TRY IT: There is one span to output from the data below: the lines starting at the line with "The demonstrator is" and ending at the line with "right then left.". Output it exactly, ends included, nothing more.

****************

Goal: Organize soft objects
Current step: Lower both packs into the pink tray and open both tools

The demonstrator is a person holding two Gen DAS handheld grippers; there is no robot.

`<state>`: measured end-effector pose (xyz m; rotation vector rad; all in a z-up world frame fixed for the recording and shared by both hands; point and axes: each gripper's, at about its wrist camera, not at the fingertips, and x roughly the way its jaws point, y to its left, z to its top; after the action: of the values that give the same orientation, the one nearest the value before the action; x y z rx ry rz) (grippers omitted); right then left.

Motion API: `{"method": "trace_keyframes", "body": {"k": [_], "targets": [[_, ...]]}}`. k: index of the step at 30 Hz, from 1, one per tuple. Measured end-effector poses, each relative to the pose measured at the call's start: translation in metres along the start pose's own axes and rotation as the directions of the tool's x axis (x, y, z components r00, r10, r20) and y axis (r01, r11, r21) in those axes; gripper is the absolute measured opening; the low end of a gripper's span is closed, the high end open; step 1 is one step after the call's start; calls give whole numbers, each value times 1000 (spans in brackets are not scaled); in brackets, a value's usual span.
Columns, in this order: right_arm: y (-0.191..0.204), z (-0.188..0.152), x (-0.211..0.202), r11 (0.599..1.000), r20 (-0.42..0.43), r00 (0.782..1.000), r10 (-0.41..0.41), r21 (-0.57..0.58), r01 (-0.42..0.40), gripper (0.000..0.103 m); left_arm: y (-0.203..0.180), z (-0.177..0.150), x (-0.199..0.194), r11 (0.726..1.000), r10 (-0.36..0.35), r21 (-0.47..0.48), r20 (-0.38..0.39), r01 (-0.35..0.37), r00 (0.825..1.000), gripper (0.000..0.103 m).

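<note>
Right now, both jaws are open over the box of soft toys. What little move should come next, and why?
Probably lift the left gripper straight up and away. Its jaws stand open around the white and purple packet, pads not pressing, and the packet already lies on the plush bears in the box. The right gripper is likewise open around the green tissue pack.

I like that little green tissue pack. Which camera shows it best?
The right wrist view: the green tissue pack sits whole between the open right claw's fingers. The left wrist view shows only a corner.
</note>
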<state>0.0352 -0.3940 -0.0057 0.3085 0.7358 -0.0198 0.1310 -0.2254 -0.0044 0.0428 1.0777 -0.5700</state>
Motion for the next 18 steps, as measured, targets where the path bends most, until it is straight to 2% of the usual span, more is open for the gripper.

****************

TASK OUTPUT:
The demonstrator is a person holding two Gen DAS handheld grippers; there is no robot.

`<state>`: measured end-effector pose (xyz m; rotation vector rad; all in a z-up world frame fixed for the recording and shared by both hands; point and axes: each gripper's, at about its wrist camera, not at the fingertips, and x roughly the way its jaws point, y to its left, z to its top; after the action: of the values that give the same orientation, the one nearest the value before the action; x y z rx ry rz) (grippers omitted); right then left.

The response is complete as it stands.